◆ Exercise details: Lines with the string "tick" must each be copied from the listing.

### Supplied entries ###

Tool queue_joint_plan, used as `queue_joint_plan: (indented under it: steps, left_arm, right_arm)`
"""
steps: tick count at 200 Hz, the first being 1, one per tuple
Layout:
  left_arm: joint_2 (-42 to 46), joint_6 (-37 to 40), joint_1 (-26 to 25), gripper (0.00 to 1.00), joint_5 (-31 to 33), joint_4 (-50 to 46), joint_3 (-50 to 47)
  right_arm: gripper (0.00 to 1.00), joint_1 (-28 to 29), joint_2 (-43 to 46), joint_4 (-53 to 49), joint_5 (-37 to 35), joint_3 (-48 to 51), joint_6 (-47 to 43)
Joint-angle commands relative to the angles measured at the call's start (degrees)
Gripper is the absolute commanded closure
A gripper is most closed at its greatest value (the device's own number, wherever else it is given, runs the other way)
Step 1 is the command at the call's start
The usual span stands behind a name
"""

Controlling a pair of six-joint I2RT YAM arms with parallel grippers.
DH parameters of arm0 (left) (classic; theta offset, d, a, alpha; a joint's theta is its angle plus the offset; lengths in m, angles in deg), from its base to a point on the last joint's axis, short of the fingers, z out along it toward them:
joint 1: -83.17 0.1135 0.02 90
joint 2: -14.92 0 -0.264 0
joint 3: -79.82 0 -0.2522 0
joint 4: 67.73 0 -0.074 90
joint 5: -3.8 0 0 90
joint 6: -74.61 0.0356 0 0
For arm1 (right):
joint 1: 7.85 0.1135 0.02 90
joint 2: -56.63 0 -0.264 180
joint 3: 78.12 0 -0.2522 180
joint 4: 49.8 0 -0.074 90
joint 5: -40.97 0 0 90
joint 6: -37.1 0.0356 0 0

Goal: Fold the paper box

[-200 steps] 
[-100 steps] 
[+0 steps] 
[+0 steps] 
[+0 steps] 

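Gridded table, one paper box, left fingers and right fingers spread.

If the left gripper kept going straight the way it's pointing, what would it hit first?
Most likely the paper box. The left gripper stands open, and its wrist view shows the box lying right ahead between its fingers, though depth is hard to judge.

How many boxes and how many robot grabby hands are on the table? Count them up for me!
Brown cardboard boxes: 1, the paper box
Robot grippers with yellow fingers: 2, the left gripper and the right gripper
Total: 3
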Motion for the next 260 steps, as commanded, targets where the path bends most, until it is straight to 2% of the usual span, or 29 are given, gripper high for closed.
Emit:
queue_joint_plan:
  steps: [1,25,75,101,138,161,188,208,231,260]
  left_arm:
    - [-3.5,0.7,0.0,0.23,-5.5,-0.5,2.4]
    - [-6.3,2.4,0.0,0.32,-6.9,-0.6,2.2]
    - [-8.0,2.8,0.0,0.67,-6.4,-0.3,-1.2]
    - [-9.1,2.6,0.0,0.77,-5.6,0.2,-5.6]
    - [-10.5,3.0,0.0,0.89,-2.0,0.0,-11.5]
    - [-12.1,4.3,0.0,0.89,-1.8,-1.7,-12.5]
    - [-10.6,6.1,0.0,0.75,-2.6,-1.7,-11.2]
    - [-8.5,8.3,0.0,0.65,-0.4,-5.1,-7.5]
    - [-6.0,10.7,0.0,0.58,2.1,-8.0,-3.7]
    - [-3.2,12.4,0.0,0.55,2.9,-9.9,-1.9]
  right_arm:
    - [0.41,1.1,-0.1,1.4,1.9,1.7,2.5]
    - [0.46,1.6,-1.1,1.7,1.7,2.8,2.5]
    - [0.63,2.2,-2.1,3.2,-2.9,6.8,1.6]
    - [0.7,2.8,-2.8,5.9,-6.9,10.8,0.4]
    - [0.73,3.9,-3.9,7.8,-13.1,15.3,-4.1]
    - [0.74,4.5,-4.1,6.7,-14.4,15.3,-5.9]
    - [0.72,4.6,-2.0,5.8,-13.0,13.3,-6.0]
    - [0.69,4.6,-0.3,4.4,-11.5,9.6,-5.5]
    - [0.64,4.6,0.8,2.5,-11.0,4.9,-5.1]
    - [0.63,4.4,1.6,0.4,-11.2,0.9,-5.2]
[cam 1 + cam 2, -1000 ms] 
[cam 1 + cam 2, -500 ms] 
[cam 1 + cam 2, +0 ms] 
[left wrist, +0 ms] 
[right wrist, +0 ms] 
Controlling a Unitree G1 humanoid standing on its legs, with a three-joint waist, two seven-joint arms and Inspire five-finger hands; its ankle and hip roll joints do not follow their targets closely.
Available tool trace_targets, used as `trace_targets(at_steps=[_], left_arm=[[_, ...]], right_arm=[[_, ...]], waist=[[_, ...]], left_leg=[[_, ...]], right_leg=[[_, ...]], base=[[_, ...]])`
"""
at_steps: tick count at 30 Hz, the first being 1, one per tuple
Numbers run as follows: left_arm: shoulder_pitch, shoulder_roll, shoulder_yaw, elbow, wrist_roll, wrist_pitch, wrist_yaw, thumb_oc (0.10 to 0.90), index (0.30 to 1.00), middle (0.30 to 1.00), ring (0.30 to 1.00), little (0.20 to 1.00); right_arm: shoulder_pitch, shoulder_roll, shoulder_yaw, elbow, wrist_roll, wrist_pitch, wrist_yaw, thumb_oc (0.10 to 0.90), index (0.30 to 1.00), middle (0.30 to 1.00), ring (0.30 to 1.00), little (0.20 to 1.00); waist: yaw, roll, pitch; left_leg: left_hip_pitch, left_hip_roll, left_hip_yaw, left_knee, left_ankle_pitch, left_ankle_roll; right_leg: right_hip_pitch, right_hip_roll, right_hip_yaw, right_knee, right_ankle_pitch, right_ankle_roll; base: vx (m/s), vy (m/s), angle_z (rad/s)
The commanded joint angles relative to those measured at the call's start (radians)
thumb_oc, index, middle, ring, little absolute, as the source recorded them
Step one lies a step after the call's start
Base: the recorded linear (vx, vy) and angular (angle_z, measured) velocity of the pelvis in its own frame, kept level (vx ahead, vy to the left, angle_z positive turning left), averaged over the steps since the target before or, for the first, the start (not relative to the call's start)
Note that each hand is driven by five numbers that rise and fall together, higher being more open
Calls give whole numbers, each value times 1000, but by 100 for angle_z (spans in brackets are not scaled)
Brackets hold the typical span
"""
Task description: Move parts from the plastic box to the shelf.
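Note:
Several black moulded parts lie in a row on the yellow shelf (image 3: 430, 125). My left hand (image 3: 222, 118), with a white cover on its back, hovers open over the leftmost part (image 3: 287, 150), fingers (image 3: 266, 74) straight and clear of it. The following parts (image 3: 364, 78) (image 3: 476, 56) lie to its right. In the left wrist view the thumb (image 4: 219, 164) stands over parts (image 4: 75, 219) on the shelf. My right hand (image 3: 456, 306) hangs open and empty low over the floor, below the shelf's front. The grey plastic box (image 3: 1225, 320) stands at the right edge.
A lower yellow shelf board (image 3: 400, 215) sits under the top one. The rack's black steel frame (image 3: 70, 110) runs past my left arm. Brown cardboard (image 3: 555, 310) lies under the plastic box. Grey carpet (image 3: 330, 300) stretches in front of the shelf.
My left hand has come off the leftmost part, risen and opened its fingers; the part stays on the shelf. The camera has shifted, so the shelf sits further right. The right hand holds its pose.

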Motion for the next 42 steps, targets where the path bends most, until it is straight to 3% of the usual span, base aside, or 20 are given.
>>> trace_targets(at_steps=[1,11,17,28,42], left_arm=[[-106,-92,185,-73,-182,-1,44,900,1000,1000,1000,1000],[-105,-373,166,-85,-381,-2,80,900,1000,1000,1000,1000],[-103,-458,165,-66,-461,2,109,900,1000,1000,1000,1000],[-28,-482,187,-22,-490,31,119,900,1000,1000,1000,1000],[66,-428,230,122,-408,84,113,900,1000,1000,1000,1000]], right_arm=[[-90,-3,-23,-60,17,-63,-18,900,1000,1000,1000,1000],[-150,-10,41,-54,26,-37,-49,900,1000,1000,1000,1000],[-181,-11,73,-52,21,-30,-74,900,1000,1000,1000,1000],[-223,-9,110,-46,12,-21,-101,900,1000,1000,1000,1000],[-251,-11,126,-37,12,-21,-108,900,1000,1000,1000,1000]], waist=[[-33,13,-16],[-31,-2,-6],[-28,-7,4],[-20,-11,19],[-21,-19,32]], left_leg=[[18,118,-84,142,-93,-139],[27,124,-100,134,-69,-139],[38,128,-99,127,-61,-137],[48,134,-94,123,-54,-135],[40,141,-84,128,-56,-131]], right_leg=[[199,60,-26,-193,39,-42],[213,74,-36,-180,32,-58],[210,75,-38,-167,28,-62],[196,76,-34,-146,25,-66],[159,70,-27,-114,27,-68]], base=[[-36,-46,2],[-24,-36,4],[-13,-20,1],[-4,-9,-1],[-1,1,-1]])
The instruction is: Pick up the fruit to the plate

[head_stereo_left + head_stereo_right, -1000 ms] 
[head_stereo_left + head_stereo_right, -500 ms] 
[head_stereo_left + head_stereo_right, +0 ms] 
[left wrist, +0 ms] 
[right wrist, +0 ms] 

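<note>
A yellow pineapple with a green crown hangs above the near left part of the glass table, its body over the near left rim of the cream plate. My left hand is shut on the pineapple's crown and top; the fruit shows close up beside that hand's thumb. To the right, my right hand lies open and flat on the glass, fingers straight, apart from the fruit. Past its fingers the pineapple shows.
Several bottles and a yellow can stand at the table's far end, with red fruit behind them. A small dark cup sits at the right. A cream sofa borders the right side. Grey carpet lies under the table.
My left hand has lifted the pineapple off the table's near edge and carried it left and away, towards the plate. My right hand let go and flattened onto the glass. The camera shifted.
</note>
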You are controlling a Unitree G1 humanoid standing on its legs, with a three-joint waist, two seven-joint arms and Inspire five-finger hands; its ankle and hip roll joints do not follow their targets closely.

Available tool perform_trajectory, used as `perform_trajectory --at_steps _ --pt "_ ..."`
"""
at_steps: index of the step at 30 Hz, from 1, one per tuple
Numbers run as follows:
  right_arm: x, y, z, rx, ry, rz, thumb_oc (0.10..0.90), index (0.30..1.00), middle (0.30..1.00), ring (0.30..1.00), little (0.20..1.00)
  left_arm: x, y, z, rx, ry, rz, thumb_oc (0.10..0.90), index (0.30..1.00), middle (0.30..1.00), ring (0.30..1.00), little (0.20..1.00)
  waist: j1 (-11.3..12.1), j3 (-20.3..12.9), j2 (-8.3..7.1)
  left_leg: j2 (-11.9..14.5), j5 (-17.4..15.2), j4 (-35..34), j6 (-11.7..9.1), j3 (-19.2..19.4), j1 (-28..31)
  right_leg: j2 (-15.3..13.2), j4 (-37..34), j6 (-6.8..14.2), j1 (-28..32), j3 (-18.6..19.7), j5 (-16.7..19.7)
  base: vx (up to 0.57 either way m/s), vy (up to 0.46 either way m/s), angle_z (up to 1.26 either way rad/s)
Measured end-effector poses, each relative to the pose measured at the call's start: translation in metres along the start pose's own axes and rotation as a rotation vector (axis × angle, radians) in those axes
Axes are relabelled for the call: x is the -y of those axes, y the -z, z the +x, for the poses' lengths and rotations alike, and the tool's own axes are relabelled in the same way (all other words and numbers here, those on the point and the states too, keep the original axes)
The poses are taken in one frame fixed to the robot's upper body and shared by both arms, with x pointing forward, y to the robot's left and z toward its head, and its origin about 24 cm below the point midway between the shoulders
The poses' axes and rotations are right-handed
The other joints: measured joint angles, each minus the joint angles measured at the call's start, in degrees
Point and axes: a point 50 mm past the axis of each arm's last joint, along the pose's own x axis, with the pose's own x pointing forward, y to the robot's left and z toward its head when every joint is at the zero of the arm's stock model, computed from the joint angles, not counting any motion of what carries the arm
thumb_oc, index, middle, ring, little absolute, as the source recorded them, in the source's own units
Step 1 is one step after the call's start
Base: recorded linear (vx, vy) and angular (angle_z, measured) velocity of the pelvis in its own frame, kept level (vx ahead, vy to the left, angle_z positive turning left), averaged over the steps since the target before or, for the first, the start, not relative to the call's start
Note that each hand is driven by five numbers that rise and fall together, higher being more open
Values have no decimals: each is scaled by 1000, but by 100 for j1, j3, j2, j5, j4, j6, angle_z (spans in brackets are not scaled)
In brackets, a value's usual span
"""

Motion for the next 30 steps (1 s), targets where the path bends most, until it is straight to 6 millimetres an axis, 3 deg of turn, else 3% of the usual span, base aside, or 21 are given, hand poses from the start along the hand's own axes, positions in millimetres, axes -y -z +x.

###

◆ Answer section:
steps: tick count at 200 Hz, the first being 1, one per tuple
at_steps: tick count at 30 Hz, the first being 1, one per tuple

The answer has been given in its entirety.